Editor’s Note: This article is a humor column.
Dec. 17, the University Judiciary Committee announced via “text-blast to the entire school” that they would be suspending the Lighting of the Lawn Committee after they finalized their investigations on allegations of “jolly hazing” that broke after the drone show. After the conclusion of the investigation, new members came forward in droves to tell their harrowing accounts.
The UJC unanimously deemed that the organization — known for heralding in the unofficial start of the holiday season at the University with an astounding light show — has imparted far too much Christmas joy onto its new members.

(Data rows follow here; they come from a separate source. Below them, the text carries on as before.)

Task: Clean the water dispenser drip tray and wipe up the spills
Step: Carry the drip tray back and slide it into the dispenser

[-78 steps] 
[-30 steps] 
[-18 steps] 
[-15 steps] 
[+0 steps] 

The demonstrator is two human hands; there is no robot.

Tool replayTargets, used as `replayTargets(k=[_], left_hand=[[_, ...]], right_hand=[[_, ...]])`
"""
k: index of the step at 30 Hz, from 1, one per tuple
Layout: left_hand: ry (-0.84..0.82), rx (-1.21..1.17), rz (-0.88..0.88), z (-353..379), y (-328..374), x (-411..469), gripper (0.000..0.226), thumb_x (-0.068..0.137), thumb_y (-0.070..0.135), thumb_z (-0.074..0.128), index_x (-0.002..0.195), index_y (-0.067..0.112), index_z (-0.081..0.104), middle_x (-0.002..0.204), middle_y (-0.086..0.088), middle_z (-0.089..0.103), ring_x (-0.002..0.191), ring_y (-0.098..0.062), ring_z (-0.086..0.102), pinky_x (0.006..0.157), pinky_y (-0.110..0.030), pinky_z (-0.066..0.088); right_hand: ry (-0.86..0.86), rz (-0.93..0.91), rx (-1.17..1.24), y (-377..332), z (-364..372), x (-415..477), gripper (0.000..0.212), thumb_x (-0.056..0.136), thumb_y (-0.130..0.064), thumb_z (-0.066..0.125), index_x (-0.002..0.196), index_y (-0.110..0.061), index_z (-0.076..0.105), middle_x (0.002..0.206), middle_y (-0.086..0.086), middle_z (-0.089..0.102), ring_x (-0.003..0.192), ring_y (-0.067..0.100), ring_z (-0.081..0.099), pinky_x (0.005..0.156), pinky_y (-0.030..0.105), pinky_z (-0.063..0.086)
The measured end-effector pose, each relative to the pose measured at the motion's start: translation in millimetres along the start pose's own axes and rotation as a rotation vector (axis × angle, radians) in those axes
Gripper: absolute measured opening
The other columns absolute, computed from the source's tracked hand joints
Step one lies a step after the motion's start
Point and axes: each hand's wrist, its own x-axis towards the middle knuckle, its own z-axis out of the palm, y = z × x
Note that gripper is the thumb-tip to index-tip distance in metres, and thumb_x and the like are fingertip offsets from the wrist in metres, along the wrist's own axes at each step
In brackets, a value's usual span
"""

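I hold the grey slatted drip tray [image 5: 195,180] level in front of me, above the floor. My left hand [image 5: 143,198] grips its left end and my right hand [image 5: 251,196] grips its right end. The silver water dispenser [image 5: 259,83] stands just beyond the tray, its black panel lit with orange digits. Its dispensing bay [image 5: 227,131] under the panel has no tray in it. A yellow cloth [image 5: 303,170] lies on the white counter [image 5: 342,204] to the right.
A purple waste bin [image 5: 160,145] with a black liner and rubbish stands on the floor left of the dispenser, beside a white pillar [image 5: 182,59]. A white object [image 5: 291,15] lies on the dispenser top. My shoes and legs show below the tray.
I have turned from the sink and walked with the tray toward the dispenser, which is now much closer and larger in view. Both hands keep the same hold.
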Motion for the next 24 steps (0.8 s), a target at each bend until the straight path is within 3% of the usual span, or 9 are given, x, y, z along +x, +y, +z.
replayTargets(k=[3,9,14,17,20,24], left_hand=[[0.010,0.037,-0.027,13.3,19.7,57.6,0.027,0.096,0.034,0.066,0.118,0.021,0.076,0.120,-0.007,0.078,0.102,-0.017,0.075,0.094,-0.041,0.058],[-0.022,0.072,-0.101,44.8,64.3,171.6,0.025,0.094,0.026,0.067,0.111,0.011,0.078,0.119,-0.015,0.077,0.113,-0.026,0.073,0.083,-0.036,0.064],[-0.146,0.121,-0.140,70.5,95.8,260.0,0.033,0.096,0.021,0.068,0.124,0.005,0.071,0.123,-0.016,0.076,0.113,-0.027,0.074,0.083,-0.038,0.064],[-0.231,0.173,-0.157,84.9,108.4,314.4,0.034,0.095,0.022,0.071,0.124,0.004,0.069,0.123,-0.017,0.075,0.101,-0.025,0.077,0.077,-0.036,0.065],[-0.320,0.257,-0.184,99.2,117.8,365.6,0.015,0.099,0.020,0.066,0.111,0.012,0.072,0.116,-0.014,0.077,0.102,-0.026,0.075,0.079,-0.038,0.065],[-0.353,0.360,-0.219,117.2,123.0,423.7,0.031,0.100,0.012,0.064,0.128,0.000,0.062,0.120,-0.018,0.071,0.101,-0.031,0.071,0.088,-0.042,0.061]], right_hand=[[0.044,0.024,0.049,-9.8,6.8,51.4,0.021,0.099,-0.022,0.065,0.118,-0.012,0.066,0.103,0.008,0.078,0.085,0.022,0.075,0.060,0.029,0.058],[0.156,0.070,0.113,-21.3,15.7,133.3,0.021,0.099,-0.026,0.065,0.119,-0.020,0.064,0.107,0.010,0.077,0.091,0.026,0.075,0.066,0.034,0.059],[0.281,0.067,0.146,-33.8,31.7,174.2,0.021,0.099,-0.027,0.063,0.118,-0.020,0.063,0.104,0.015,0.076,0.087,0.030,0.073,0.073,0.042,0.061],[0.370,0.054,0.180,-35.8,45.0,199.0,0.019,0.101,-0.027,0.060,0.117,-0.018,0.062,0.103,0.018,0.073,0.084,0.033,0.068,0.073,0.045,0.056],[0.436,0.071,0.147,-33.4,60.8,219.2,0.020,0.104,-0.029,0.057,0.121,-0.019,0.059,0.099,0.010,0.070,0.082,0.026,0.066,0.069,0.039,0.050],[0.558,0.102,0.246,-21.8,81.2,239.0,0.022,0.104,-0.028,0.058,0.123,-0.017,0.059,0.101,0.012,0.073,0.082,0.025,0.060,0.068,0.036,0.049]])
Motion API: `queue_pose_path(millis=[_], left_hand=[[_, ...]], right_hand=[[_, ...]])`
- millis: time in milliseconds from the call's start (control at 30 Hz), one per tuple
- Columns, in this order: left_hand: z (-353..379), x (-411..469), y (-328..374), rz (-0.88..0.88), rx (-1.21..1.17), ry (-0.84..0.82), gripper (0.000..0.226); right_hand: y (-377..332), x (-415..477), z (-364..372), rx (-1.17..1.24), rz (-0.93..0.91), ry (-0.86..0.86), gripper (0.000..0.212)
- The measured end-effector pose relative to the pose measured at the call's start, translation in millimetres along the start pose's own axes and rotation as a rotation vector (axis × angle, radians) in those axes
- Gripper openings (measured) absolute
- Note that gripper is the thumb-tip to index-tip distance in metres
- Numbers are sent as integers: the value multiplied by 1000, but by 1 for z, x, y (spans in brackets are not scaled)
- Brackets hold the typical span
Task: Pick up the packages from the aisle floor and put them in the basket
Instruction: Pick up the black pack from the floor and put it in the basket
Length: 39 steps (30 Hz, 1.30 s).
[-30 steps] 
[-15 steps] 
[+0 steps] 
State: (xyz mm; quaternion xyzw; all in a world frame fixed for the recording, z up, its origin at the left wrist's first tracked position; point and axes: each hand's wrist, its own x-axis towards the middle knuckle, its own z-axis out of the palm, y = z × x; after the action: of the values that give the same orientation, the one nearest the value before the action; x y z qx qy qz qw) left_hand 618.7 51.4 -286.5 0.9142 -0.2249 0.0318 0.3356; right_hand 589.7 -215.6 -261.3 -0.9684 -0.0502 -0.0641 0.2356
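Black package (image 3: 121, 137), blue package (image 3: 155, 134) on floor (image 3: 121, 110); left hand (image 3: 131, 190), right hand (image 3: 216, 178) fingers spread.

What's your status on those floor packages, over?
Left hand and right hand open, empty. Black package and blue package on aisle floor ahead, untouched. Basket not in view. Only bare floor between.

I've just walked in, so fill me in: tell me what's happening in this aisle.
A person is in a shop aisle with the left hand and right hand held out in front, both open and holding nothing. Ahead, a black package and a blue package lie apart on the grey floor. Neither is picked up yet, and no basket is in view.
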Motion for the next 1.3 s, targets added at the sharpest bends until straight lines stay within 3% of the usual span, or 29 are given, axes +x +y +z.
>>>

The UJC first became suspicious after a first-year committee member fell into a “food coma” after a get-together with older students. The new member’s roommate approached their RA after the member slept straight through Trin Tuesday. When the member eventually woke up, he and his RA reported the Committee to the UJC, who put their top investigator, fourth-year College student Marcus Grinch, on the case.
An anonymous source, codenamed Buddy the Leaker, gave The Cavalier Daily access to the hazing testimonies. New members were forced to put on their most festive attire and were wrapped in garland and quizzed on various Christmas facts. Horrifyingly, after incorrect answers, new members were given a pat on the back and a cup of warm apple cider and told to try again.
Claus Cometson, newly-accepted committee member and first-year College student, characterized the brutality that he was subjected to.
“We had to report to a Lawn room every Wednesday night. The older members called us elves and made us recite songs like Jingle Bells,” Cometson said. “If you got one word wrong, they forced you to drink this horrid concoction made of warm milk with chocolate in it.”
Another committee member and second-year transfer student from the University of Alaska, Kris Kringle Jr., echoed this statement with his own account after he forgot the name of Santa’s eighth reindeer.
“They had us do reps upon reps of strenuous activities like caroling, stocking hanging and, worst of all, tabling. After my voice cracked singing ‘Santa Claus is Coming to Town,’ the older students made me smile and wish everyone a ‘Merry Christmas’ until I simply couldn’t do it anymore,” Kringle said. “My mouth was too sore to speak the next day!”
LOTL member and second-year College student Cindy L. Hoo undertook these rituals last year and had a different perspective on the experience.
“It’s the way it's always been done. The year ahead of me did it, and the year before them, and the year before them. Would I ever want to do it again? Probably not. Does ‘Santa Claus is Coming to Town’ give me horrific flashbacks? Yes, but it's all for the good of the community,” Hoo said.
The Lighting of the Lawn Committee sent out an official statement just after the UJC in defense of their actions. More specifically, they pointed to their irreplaceable nature in the University community.
“The University needs us. They can barely figure out their emergency alert system — do you think they could perfectly orchestrate the release of light up balls that just go everywhere the moment they touch the crowd anyway?”
Joseph L. Scrooge, the University Spokesman for the Office of Winter Melancholy, also released a statement on the suspension.
“We’ve been after those brats for years, and we finally managed to get them on something concrete. I knew all that Christmas cheer talk was a coverup for something much more sinister! The Lawn will be dark once again!”
Rumors of the Committee working as an underground organization have already begun to surface. With the Lawn under intense scrutiny, possible alternative areas to be adorned in lights have been proposed, such as the third floor of Clemons Library, under Beta Bridge or that one weird 7 Day that no one goes to next to White Spot.